* Action item
Your task is to repeat exactly the lines below between the line holding "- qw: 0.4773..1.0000" and the line holding "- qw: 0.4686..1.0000", inclusive, and only those.

* Exercise data
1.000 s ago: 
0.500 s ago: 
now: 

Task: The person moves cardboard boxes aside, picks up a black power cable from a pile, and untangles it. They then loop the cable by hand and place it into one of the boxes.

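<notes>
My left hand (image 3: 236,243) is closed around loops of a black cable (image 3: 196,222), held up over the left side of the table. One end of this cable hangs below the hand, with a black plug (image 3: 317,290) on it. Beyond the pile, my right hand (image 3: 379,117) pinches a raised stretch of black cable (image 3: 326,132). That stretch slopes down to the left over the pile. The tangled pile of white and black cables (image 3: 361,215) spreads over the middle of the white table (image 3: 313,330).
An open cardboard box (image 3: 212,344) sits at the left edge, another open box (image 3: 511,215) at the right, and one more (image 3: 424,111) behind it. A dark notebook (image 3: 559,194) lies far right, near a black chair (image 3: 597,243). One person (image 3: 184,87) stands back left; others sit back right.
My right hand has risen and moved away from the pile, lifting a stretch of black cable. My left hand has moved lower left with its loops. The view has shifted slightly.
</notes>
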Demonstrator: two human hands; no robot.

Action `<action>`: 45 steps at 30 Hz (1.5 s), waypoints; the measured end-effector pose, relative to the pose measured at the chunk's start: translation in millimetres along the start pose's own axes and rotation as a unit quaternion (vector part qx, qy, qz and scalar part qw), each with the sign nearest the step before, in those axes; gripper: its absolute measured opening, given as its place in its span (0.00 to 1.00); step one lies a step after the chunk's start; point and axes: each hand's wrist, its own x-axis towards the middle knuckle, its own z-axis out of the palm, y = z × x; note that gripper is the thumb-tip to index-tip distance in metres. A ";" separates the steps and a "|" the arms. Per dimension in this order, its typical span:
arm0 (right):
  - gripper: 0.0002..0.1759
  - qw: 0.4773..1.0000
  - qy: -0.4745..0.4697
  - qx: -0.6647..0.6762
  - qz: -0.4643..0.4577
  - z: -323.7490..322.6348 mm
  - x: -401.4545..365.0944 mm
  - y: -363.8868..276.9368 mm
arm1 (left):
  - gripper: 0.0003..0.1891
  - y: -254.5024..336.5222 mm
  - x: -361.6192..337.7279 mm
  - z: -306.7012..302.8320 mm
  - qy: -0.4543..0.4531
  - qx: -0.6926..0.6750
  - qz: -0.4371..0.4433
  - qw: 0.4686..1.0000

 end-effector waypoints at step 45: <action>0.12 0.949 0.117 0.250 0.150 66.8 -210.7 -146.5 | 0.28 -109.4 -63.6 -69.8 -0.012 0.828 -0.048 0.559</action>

* Task answer
  - qw: 0.4773..1.0000
  - qy: -0.4745..0.4697
  - qx: -0.6647..0.6762
  - qz: -0.4643..0.4577
  - z: -323.7490..322.6348 mm
  - x: -401.4545..365.0944 mm
  - y: -363.8868..276.9368 mm
arm1 (left):
  - gripper: 0.0003..0.1891
  - y: -254.5024..336.5222 mm
  - x: -361.6192..337.7279 mm
  - z: -306.7012..302.8320 mm
  - qy: -0.4543..0.4531
  - qx: -0.6926..0.6750
  - qz: -0.4371..0.4433
  - qw: 0.4686..1.0000

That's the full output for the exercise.